Health care innovations, including the implementation of rapid testing, are widely supported by British Columbians.
- Respondents were eager to see the introduction of Rapid Diagnostic Testing (RDT), with many claiming it would lead them to engage in more social and economic activity than they do today. The most popular activities that RDT would make possible included attending a family wedding (51%), going to restaurants/bars (35%), spending time at a shopping mall (34%) or travelling for business (24%) and outside of Canada for pleasure (33%).
- When asked what further advances to health care they’d like to see the B.C. Government support, 68% of respondents named innovative treatments as their first or second choice.
- Overall, the current testing experience was seen as successful, although respondents noted there is room for improvement with the follow-up received.
As we have seen during recent months, the mental health impact of COVID-19 and its associated restrictions are front of mind for B.C. residents.
- COVID-19’s impact on working British Columbians has meant that almost half (46%) of respondents are now working remotely.
- Worryingly, while a third of respondents believe COVID-19 has negatively impacted their mental health, only 12% have sought support.
- The economic impact of mental health is also being felt, as 15% of working British Columbians believe their mental health has impacted their job performance.

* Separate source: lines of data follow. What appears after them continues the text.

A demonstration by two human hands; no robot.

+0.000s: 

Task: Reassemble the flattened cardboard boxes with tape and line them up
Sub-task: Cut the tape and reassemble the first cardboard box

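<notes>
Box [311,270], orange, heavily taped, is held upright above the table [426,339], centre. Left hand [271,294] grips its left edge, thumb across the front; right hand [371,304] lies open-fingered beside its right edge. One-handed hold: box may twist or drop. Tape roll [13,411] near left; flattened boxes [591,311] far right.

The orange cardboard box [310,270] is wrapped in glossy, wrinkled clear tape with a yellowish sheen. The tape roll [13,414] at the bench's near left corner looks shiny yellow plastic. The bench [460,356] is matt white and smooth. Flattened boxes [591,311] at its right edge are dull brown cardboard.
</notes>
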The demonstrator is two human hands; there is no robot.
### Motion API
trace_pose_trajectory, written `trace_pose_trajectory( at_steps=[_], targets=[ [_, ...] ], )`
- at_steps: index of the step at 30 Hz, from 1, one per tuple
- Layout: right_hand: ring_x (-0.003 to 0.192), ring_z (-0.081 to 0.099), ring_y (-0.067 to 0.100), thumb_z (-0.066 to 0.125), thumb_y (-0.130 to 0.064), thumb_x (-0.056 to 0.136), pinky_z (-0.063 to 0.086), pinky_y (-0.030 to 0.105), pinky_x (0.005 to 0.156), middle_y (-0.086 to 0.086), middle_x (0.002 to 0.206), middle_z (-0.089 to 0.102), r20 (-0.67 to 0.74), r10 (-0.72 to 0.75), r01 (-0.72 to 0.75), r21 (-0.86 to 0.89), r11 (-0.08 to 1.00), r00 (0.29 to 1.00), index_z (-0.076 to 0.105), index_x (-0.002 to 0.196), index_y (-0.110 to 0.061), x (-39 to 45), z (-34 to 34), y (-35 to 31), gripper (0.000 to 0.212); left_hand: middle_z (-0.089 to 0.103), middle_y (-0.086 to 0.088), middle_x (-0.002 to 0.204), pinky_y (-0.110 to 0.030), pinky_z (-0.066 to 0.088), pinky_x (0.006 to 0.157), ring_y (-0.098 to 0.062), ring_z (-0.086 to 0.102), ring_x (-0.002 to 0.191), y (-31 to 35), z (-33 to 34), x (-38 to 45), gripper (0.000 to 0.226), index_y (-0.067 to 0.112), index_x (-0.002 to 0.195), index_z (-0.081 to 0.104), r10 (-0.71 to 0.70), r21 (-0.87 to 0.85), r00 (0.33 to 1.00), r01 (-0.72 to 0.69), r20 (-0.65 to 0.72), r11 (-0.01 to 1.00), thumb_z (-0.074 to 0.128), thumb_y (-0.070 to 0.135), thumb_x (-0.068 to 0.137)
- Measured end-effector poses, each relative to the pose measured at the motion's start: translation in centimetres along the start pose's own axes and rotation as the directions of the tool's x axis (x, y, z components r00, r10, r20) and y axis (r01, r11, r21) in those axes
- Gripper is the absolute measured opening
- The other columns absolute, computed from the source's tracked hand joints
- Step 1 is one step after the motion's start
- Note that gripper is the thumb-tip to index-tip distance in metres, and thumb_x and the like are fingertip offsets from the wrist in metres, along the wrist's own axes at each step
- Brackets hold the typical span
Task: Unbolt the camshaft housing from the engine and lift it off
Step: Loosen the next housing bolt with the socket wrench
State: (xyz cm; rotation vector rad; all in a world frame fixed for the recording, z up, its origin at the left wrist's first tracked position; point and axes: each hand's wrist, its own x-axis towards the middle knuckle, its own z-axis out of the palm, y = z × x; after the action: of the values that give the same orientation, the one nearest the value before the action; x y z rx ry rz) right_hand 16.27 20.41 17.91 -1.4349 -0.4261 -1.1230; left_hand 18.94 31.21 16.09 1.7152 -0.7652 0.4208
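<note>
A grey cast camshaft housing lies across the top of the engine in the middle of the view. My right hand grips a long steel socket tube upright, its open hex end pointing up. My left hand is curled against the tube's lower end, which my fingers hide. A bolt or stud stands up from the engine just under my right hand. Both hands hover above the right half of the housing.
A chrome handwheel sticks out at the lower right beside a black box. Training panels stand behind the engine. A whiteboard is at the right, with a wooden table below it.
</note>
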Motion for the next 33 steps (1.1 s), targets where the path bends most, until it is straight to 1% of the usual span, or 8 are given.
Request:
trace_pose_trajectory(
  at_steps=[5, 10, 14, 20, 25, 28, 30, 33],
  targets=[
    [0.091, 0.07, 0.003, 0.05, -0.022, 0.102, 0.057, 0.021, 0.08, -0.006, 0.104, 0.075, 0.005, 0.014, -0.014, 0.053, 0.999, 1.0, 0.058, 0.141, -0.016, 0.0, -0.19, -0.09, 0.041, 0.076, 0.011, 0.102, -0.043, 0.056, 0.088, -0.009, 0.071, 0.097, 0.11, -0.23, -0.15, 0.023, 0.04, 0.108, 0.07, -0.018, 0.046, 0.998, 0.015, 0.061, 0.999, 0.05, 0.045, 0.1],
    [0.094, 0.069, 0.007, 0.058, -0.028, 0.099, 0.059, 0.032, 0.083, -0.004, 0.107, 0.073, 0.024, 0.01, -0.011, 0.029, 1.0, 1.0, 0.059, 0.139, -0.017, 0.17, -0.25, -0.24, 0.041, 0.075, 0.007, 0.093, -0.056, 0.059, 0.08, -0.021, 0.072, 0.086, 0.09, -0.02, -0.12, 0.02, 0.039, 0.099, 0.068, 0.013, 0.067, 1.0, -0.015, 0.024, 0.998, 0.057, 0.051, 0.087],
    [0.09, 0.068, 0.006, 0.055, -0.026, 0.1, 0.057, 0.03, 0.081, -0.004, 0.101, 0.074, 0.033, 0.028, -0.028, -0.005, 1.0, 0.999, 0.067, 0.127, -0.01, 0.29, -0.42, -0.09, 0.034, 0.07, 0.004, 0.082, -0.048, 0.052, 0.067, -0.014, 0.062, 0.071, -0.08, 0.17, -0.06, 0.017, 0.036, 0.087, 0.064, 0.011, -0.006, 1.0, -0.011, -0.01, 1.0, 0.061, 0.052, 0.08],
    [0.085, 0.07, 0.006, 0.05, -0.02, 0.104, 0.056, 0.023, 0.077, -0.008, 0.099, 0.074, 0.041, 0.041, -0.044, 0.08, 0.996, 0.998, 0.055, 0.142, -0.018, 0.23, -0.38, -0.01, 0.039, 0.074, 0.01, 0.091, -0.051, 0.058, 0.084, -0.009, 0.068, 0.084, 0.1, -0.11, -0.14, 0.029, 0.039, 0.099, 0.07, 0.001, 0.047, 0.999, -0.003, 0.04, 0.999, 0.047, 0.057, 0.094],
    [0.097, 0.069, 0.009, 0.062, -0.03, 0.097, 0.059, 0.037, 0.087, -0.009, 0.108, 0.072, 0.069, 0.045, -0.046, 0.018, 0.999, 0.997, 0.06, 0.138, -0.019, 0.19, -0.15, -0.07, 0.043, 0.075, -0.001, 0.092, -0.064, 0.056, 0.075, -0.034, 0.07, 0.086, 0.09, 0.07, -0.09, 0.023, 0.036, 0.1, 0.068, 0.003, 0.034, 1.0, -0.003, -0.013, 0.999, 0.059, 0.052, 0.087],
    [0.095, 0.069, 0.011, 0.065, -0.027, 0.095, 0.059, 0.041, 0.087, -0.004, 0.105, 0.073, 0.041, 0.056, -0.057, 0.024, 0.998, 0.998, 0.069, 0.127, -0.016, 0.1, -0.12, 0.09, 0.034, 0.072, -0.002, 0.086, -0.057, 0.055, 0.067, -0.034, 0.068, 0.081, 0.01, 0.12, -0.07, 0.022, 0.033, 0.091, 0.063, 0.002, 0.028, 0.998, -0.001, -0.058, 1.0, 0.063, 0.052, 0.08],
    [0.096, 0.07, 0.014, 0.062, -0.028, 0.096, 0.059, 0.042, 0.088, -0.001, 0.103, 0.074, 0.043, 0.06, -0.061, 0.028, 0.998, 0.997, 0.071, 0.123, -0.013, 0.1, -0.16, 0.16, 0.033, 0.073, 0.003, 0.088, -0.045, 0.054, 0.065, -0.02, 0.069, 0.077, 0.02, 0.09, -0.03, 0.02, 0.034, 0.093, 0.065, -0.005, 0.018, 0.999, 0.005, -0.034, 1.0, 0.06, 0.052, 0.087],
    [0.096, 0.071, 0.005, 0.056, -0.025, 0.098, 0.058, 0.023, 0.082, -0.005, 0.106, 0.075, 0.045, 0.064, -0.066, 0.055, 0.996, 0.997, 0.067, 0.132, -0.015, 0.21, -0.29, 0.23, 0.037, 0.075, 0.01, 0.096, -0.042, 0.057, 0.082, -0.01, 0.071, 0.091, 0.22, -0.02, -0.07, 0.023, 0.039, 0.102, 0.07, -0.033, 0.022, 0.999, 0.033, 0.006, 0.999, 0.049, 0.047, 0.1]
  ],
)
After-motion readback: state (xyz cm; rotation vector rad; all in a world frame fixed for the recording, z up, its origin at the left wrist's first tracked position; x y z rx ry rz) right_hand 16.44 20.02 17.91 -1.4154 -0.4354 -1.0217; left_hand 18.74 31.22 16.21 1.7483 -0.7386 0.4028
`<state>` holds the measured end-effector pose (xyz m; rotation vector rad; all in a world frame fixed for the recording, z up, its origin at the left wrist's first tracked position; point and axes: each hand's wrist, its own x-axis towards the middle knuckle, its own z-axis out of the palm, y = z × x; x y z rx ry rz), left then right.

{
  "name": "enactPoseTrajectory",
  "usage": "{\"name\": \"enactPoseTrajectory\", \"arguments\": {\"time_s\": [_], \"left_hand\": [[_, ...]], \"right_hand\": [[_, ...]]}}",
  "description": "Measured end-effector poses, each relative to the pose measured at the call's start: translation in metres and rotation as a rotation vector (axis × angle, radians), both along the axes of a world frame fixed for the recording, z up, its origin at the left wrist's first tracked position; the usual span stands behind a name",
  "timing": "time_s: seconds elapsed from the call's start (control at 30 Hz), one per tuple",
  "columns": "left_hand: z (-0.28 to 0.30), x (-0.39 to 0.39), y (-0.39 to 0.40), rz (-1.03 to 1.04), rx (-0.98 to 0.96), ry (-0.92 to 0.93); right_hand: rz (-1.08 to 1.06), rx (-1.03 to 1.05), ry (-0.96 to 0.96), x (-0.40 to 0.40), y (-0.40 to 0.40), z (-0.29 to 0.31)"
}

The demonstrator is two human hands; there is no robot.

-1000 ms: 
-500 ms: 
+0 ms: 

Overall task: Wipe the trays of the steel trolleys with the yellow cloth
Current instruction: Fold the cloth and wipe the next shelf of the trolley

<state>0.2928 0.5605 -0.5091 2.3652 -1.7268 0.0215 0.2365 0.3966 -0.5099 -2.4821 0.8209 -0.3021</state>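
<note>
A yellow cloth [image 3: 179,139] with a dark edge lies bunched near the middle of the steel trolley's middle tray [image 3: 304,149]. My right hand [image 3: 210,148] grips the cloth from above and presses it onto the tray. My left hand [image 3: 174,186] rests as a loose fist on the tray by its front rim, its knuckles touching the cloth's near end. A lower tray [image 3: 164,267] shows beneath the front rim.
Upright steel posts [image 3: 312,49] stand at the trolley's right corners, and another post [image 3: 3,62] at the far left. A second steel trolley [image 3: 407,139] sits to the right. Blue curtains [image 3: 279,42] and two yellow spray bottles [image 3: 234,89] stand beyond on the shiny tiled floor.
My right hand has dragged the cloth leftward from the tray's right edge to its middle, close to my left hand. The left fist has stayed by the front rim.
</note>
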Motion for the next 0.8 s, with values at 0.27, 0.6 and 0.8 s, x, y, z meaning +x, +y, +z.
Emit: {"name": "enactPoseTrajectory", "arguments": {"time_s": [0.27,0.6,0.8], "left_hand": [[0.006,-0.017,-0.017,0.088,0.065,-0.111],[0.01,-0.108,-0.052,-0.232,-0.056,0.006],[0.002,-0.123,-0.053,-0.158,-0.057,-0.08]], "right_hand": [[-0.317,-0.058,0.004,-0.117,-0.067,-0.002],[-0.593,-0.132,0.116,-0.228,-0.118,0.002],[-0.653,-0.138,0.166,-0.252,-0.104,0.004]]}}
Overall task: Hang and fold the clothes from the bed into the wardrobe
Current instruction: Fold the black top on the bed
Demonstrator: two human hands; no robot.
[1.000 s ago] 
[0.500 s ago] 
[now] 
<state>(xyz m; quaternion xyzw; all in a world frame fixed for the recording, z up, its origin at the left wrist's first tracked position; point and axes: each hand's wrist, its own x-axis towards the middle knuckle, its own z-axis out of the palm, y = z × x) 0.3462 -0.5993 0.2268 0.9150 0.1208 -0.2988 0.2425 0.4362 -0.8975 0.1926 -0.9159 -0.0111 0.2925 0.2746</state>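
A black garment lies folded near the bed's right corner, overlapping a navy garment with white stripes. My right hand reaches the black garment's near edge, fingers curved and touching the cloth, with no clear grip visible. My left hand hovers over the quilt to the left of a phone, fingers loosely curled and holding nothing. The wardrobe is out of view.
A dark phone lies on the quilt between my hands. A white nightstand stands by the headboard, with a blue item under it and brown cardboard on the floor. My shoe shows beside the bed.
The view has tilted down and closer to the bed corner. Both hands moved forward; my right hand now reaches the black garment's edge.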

“This survey shows us the impact that health care advancements such as rapid testing could have on boosting British Columbians’ social and economic confidence. B.C. businesses stand ready to help, supporting the continued adoption of technology and innovation that is required for the future of care in our region.
While the survey looks towards a future beyond the current crisis, it doesn’t ignore the immediate effects it has had on our lives. British Columbians are clearly conscious of the long-term impact COVID-19 will have, not only on their own health, but health care in general. That’s especially true when it comes to mental health, which is fast becoming a second front in our battle against this global pandemic.”
Bridgitte Anderson, President and CEO of Greater Vancouver Board of Trade.
“Having an accurate picture of how the public thinks is crucial in terms of informing the many important decisions that need to be made as we build the next normal. With this in mind, Leger surveyed British Columbians to understand their experiences with the health care system during the pandemic and how COVID-19 is impacting them.”
Heather Owen, Vice-President, Leger.
About the Greater Vancouver Board of Trade:
Since its inception in 1887, the Greater Vancouver Board of Trade has been recognized as Pacific Canada's leading business association, engaging members to impact public policy at all levels of government and to succeed and prosper in the global economy. With a Membership whose employees comprise one-third of B.C.'s workforce, we are the largest business association between Victoria and Toronto. We leverage this collective strength, facilitating networking opportunities, and providing professional development through four unique Signature Programs. In addition, we operate one of the largest events programs in the country, providing a platform for national and international thought leaders to enlighten B.C.'s business leaders.
Leger is the largest Canadian-owned market research and analytics company, with more than 600 employees in eight Canadian and US offices. Leger has been working with prestigious clients since 1986. For more information: leger360.com.
About the survey
The Greater Vancouver Board of Trade with assistance by Leger surveyed 1,004 people to measure their opinions on the changing trends and opinions in health care as a result of COVID-19. The survey was conducted online via Leger’s online panel, LEO. Interviews were conducted from October 9 to October 11, 2020.